_Problem details_
Examine the entries and show every line in which the word "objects" is found.

_Data provided_
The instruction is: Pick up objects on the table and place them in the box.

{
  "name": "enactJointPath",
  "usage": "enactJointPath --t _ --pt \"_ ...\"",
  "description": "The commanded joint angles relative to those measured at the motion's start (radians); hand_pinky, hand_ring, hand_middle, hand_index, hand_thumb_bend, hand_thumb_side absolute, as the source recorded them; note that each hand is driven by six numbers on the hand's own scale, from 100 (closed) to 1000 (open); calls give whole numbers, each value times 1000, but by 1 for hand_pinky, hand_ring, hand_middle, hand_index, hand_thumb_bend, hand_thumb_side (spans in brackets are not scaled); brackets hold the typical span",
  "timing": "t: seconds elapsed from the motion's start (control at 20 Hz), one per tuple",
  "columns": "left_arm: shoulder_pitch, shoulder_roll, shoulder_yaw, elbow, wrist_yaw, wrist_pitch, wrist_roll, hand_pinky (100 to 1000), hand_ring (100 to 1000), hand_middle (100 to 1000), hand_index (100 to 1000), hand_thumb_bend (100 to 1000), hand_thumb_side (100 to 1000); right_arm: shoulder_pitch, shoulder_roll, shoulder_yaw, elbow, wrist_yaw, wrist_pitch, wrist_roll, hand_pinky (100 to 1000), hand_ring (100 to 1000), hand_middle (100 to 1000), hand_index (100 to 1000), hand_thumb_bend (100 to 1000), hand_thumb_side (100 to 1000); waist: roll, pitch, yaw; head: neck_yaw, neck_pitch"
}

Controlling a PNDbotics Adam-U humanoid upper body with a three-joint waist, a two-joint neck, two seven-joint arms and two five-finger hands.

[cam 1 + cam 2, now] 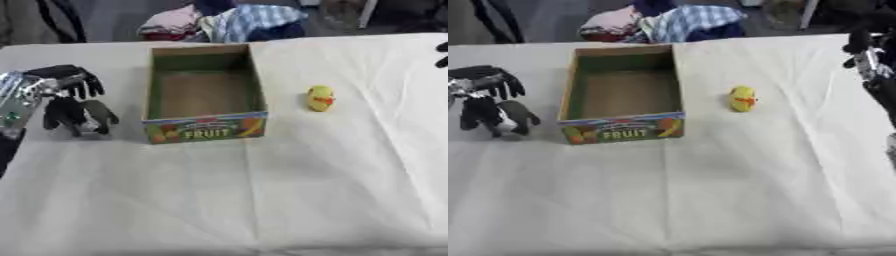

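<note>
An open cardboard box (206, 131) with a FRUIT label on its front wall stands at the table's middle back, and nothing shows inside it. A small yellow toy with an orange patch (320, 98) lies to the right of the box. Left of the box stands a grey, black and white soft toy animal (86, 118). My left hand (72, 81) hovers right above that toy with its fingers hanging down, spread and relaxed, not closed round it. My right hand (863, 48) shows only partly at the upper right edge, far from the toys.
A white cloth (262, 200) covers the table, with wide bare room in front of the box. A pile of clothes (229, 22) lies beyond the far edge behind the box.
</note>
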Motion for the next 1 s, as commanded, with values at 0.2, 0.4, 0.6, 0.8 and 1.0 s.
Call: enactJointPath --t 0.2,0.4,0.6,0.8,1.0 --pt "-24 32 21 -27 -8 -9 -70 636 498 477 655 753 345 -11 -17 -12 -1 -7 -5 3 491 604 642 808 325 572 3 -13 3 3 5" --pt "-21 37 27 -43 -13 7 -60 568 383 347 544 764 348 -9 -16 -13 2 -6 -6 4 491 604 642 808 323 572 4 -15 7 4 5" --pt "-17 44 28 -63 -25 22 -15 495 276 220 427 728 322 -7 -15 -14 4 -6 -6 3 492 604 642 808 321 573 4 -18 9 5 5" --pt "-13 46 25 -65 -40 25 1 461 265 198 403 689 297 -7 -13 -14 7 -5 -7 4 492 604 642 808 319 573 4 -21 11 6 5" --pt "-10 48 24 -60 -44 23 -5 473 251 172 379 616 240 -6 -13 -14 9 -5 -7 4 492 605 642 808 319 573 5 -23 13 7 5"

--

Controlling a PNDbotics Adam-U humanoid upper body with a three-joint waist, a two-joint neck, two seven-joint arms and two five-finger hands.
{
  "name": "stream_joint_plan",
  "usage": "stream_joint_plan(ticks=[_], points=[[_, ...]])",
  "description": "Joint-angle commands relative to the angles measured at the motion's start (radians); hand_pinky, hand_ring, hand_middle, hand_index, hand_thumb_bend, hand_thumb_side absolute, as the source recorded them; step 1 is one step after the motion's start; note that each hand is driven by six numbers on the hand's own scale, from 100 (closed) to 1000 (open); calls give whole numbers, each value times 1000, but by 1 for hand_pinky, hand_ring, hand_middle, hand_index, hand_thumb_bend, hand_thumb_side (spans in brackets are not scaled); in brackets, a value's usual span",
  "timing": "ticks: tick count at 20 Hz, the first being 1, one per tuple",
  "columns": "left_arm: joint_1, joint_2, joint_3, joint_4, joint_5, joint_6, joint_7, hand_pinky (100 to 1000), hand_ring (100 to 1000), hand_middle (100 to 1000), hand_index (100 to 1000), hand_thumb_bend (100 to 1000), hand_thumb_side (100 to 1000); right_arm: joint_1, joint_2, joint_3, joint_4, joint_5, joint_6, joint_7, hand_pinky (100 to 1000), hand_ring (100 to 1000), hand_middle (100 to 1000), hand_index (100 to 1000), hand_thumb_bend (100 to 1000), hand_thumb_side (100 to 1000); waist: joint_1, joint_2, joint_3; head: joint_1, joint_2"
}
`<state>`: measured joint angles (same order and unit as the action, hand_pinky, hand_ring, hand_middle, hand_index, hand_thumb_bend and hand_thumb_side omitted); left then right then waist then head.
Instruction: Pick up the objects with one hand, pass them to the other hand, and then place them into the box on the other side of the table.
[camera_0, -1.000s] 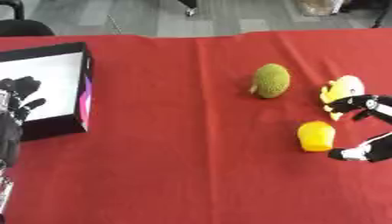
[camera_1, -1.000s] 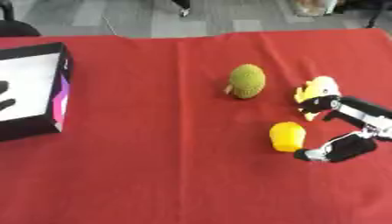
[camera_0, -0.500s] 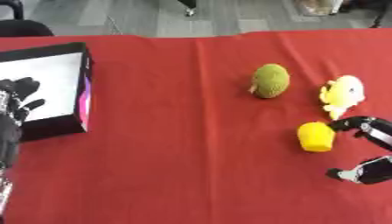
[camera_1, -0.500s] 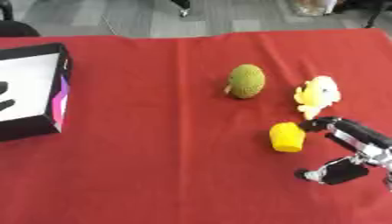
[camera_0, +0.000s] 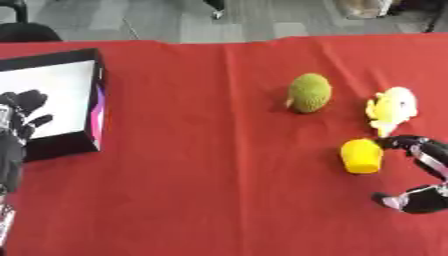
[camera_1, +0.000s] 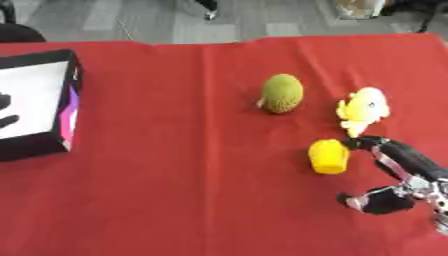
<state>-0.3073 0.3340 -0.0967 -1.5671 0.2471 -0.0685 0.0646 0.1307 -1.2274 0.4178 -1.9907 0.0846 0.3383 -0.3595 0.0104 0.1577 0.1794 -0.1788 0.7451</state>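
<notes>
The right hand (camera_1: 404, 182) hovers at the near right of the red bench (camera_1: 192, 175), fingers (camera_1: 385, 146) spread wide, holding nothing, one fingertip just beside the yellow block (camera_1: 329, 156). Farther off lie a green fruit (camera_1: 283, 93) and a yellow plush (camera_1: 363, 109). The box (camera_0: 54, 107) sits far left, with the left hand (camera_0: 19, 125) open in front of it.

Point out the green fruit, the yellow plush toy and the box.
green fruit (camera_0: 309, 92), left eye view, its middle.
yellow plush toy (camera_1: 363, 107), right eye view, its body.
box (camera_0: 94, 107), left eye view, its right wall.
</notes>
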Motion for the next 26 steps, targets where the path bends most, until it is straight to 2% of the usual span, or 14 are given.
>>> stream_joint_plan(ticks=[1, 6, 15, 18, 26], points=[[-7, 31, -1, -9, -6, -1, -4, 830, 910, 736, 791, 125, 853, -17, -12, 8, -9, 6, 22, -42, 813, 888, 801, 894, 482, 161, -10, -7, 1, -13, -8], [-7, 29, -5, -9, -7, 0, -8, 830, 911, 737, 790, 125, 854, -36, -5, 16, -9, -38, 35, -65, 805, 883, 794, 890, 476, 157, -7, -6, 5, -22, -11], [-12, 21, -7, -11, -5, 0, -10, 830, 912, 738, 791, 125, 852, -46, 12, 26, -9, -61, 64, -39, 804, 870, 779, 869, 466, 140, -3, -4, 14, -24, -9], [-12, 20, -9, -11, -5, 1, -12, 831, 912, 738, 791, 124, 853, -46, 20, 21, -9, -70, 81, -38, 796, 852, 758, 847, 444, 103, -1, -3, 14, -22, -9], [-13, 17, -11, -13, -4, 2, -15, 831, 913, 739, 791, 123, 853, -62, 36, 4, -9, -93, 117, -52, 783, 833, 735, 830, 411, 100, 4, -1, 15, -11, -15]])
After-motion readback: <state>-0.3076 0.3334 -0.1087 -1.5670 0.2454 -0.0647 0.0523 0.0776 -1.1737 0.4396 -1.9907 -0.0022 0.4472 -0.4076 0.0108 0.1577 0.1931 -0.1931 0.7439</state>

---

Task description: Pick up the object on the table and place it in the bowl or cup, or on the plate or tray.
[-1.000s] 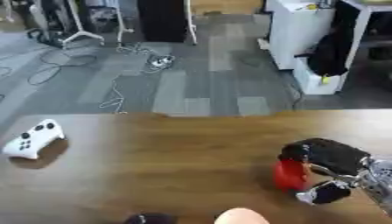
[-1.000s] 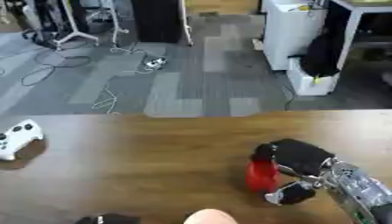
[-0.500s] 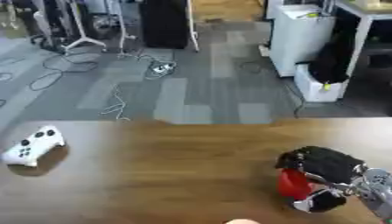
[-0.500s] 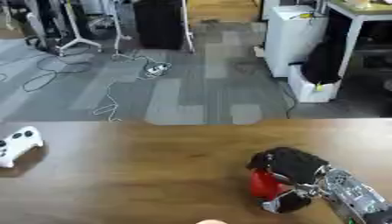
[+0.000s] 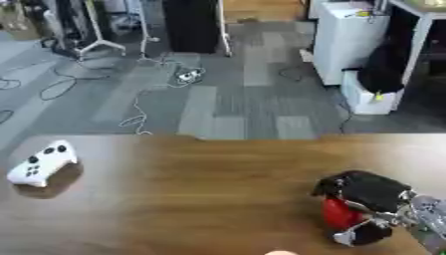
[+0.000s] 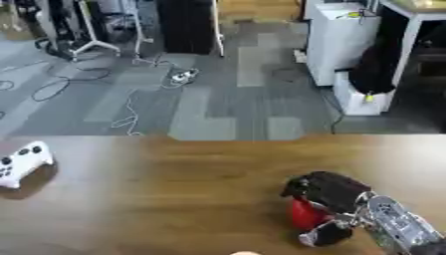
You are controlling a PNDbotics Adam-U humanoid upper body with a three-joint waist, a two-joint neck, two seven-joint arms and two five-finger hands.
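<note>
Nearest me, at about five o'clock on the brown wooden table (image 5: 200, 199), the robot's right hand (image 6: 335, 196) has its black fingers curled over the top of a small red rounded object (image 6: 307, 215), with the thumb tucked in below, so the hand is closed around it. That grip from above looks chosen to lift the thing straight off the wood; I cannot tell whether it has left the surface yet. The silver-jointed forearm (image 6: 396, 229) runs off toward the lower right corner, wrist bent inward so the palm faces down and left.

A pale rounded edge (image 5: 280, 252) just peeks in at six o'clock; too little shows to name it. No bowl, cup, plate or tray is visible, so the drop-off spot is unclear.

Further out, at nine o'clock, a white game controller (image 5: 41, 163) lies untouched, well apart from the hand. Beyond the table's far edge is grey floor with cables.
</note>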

_Worked solution_
The instruction is: Pick up objects on the table and place them in the box.
Instruction: Pick up the objects with one hand, pass them to the other hand, and then place them into the box on the other side of the table.

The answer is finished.